| What you should do |
In the entries that follow, find every line containing "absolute" and copy it.

| Data records |
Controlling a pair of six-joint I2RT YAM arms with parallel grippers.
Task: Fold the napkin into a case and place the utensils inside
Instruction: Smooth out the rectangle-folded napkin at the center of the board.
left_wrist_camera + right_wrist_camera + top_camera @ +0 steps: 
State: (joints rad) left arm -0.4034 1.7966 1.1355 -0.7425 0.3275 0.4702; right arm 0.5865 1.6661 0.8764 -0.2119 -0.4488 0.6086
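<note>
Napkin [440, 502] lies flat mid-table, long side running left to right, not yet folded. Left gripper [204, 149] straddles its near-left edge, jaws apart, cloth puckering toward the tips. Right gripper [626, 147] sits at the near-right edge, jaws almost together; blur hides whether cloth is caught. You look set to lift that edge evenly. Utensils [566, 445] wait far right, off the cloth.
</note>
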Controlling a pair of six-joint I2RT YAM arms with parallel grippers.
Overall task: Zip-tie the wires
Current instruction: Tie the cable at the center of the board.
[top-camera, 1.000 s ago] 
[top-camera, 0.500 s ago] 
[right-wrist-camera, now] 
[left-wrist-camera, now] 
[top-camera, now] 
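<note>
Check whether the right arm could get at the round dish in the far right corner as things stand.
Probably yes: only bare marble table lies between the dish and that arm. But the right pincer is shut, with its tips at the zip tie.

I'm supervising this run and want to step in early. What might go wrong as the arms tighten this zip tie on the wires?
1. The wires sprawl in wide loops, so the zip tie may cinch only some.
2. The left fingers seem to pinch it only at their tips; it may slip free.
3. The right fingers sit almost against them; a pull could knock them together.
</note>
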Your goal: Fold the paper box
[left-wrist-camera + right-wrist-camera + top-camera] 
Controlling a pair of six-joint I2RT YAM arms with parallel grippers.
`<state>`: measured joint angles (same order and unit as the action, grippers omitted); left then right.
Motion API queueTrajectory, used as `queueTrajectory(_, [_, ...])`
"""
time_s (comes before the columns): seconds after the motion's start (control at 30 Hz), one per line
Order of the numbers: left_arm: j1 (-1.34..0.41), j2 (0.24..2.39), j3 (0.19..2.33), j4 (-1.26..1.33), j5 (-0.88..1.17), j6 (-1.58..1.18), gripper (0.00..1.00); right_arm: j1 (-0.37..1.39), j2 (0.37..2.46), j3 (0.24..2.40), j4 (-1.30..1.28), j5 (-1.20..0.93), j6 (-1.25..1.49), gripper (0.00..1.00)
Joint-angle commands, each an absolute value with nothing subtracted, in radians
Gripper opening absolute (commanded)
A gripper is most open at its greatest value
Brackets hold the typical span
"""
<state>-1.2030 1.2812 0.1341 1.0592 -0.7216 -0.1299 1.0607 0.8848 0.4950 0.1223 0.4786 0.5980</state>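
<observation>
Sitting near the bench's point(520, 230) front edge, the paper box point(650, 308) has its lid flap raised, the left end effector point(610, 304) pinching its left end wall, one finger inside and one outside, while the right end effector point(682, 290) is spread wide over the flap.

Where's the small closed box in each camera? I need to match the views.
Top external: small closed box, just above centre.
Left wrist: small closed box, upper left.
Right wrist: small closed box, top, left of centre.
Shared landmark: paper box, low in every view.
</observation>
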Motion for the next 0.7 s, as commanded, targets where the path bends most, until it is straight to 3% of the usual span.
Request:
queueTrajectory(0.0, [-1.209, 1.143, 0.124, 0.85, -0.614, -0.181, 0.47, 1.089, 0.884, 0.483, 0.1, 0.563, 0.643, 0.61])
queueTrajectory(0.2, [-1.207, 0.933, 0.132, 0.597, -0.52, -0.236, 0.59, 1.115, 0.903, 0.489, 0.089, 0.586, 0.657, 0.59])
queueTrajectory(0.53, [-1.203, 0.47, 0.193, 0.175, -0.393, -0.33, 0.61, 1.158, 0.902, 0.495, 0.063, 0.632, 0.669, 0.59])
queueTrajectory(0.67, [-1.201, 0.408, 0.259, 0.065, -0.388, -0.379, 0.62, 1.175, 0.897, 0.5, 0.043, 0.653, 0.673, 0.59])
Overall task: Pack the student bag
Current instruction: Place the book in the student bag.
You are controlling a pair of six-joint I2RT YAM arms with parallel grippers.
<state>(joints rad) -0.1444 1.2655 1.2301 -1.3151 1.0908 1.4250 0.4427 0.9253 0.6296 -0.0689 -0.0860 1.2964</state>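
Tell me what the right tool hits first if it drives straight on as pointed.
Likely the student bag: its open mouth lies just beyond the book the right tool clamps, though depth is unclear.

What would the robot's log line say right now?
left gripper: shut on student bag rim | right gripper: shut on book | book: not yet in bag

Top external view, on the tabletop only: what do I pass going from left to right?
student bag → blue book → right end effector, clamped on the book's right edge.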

| Answer to the exercise |
Joint-angle commands, each an absolute value with nothing subtracted, in radians
Gripper opening absolute (commanded)

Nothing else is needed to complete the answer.